> The task
Count every line below that holds "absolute". The answer is the number alone.

Source data section start

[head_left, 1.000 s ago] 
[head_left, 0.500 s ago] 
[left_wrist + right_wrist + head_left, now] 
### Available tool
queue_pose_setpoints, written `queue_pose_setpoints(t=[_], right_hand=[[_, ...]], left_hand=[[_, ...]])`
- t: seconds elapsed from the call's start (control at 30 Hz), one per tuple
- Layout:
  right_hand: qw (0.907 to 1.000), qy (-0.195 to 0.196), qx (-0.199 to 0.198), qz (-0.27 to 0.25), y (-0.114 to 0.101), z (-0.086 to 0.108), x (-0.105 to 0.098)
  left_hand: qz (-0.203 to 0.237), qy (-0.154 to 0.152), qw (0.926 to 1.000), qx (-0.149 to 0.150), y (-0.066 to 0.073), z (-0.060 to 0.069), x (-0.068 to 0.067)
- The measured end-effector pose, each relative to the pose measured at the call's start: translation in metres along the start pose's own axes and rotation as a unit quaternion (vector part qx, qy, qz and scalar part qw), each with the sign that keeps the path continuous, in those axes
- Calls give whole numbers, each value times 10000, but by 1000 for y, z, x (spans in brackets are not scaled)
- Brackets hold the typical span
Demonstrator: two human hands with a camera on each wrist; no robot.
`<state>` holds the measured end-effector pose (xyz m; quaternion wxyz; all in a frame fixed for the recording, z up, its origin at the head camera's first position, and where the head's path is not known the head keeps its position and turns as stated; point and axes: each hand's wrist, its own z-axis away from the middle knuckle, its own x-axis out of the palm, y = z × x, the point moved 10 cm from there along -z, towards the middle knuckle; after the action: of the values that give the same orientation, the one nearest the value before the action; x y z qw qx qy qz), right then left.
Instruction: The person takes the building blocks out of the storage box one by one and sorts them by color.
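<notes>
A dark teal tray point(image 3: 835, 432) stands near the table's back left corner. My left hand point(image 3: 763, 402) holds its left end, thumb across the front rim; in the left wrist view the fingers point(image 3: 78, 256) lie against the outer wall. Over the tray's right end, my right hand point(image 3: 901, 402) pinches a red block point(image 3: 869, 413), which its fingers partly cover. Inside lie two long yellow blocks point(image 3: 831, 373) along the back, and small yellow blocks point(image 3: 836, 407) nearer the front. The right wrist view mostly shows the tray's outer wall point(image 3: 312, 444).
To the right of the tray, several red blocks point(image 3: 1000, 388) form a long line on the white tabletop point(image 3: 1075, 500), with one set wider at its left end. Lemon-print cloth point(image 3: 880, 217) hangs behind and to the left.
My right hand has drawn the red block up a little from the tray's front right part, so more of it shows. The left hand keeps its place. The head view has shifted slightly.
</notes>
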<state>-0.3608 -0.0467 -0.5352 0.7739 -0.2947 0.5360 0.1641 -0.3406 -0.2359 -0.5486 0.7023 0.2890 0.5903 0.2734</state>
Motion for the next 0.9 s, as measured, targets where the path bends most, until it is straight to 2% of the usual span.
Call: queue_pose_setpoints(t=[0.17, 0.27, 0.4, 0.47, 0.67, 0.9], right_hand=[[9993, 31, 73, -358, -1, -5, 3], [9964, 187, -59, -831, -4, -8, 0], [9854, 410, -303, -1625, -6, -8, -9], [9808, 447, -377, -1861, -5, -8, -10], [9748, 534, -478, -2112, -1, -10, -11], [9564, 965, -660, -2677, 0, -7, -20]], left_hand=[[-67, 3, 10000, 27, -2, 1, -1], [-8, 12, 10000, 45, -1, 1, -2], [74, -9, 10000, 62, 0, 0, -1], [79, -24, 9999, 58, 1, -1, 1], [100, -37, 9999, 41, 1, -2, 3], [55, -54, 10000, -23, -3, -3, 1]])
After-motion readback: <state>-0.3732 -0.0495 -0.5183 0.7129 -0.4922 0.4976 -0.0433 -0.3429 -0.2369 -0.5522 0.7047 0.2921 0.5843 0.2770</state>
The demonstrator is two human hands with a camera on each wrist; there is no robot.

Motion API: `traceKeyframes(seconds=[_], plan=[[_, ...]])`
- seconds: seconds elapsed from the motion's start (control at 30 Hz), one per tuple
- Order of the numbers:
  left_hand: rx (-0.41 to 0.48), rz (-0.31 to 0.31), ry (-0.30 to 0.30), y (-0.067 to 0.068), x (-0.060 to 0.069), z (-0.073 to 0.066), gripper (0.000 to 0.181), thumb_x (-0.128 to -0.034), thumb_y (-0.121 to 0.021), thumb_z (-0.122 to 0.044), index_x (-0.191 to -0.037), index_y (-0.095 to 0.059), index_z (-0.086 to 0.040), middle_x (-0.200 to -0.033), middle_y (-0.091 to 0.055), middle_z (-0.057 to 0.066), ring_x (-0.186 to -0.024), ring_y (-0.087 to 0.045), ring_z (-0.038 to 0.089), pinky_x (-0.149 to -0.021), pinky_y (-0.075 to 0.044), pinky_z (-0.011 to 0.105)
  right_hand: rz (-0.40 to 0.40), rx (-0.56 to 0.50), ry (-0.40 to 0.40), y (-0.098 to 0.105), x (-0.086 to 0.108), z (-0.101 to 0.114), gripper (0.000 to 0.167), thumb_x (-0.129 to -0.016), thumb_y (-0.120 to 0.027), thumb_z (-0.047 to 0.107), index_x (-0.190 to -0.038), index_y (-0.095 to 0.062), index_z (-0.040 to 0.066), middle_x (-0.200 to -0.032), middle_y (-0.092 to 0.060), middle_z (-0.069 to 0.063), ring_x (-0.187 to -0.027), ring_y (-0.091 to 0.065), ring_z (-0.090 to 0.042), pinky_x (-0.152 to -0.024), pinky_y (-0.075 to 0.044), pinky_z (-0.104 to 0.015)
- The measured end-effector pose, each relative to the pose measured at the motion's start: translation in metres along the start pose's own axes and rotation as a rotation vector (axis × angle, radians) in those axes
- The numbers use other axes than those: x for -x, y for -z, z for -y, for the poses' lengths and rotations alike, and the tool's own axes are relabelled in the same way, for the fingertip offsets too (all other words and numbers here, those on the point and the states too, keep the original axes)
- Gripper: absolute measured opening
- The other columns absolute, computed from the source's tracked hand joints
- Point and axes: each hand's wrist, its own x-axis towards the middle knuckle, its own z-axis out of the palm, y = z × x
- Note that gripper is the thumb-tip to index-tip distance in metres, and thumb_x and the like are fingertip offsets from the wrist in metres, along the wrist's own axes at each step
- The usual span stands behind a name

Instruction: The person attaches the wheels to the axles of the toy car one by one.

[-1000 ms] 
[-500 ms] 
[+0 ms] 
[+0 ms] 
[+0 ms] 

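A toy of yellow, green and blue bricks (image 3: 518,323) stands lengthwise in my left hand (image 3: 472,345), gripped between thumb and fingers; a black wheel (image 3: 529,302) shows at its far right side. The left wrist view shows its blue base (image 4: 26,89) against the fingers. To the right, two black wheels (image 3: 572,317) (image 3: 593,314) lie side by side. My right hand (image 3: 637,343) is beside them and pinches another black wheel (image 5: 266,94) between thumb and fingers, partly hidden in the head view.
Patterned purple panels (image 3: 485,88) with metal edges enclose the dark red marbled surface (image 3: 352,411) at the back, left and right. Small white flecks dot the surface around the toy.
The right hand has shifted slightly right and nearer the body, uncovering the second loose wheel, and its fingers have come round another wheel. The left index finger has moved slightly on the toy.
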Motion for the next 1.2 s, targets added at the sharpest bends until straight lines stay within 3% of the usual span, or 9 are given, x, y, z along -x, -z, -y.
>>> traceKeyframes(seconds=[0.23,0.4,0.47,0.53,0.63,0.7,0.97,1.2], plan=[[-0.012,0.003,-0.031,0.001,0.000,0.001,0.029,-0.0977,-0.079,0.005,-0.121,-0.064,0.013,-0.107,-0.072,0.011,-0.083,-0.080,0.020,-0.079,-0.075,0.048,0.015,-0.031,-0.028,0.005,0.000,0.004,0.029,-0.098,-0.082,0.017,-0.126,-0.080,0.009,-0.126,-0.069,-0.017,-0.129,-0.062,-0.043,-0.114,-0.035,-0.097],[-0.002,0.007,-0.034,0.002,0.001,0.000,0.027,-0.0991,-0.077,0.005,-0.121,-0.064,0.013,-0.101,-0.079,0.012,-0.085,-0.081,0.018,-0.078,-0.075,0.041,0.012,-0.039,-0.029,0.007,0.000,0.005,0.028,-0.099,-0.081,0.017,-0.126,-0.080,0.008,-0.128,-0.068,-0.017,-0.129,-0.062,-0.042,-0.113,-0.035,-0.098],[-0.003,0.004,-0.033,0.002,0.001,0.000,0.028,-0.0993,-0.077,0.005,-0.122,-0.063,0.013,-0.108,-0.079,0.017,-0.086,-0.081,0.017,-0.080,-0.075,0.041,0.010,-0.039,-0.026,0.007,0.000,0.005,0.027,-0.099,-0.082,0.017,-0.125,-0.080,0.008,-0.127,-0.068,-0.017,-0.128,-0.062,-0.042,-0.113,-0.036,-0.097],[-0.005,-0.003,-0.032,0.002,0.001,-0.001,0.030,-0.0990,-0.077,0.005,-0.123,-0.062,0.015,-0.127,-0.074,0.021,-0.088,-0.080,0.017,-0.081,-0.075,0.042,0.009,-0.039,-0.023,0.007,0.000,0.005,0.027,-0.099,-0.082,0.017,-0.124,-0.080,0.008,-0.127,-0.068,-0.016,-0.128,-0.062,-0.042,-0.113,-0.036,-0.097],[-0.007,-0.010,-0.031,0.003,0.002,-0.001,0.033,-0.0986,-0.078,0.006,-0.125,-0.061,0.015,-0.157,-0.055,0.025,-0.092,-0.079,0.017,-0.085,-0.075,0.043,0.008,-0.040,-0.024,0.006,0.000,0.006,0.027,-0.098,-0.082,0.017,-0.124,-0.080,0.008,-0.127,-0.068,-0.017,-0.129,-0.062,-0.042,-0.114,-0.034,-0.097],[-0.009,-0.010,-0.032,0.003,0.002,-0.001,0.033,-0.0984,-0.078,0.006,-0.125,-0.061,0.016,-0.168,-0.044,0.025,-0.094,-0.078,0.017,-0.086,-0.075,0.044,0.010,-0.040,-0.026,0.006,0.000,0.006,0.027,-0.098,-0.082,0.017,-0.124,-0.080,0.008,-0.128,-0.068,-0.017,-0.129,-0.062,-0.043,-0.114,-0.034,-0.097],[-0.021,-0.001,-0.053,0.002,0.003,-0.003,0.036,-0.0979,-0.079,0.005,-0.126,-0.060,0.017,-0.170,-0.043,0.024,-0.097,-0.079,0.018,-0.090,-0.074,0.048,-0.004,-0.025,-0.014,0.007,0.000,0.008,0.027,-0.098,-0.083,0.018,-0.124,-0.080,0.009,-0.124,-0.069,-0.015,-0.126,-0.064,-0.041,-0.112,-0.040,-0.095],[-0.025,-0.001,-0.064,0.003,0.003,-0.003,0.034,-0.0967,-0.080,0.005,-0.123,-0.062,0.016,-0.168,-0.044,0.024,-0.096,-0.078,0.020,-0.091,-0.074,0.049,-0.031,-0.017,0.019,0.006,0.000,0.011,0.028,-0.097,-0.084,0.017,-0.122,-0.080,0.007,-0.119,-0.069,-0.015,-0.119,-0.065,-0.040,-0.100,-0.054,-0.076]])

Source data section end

> Exercise result
2